The **VAT algorithm** helps us **see** how many groups (clusters) exist in a dataset before applying clustering methods like K-Means.



### How It Works
1. **Measure Similarity**  
   - VAT calculates how similar or different each data point is from the others.  
   - This is done using distances (e.g., Euclidean distance).  

2. **Reorder the Data**  
   - VAT rearranges the data to place similar points closer together.  
   - This makes it easier to spot groups in the data.  

3. **Create a Visual Map**  
   - VAT makes an image (heatmap) of the reordered data.  
   - Dark blocks in the image show clusters (groups of similar points).  

### How to Read the VAT Image
- **Dark squares along the diagonal** → Show clusters (groups).  
- **Bright lines between squares** → Show gaps between clusters.  
- **More dark squares** → More clusters in the data.  

### Why Use VAT?
- **Easy to understand** – It gives a clear picture of data structure.  
- **No need to set cluster numbers** – Helps decide how many groups exist.  
- **Works for any type of data** – Can be used for numbers and categories.  
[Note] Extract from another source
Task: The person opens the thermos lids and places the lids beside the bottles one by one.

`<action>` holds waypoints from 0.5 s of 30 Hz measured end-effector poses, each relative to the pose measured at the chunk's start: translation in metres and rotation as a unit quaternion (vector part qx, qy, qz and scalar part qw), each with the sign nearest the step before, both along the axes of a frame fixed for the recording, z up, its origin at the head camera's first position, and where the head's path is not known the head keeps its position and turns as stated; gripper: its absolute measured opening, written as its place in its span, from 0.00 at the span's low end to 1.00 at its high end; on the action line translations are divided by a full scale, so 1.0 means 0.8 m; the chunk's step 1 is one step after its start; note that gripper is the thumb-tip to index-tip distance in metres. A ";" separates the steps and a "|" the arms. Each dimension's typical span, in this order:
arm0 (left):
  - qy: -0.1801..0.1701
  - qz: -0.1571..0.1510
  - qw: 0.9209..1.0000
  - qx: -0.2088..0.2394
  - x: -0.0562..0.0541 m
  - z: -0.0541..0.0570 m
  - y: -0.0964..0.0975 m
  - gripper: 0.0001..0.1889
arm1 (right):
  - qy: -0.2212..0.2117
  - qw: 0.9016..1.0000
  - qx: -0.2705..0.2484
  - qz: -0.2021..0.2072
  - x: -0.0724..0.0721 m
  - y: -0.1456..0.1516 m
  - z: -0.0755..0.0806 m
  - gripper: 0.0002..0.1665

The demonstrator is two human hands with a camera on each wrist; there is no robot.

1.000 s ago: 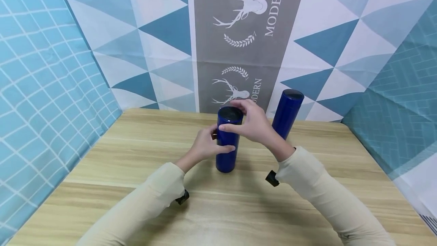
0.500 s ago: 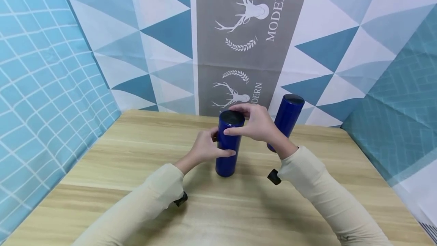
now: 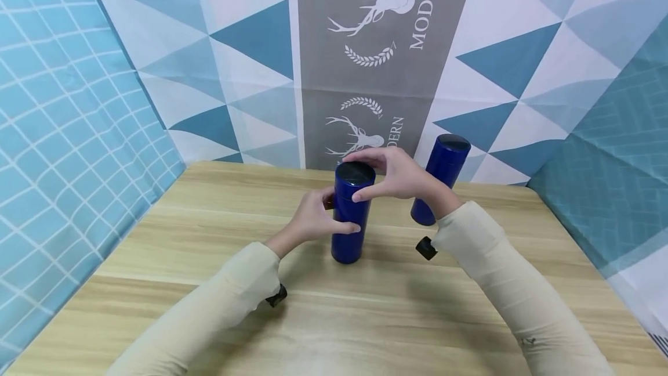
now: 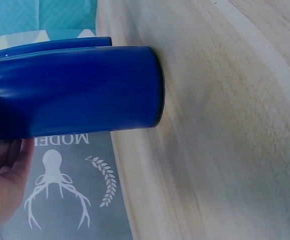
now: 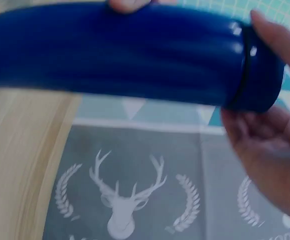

VAT is useful when you don’t know how many clusters are in the data.


In [None]:
import numpy as np
import pandas as pd
import matplotlib.pyplot as plt
from scipy.spatial.distance import pdist, squareform
from scipy.sparse.csgraph import shortest_path
from sklearn.preprocessing import StandardScaler, OneHotEncoder
from sklearn.impute import SimpleImputer
from sklearn.neighbors import NearestNeighbors
from sklearn.decomposition import PCA
from sklearn.datasets import make_circles, load_iris
from matplotlib.colors import LinearSegmentedColormap
import warnings

class VAT:
    
    def __init__(self, normalize=True, colormap='gray_r', n_samples_max=5000):
        self.normalize = normalize
        self.n_samples_max = n_samples_max
        self.cmap = plt.cm.gray_r if colormap == 'gray_r' else LinearSegmentedColormap.from_list('vat_cmap', ['black', 'white'], N=256)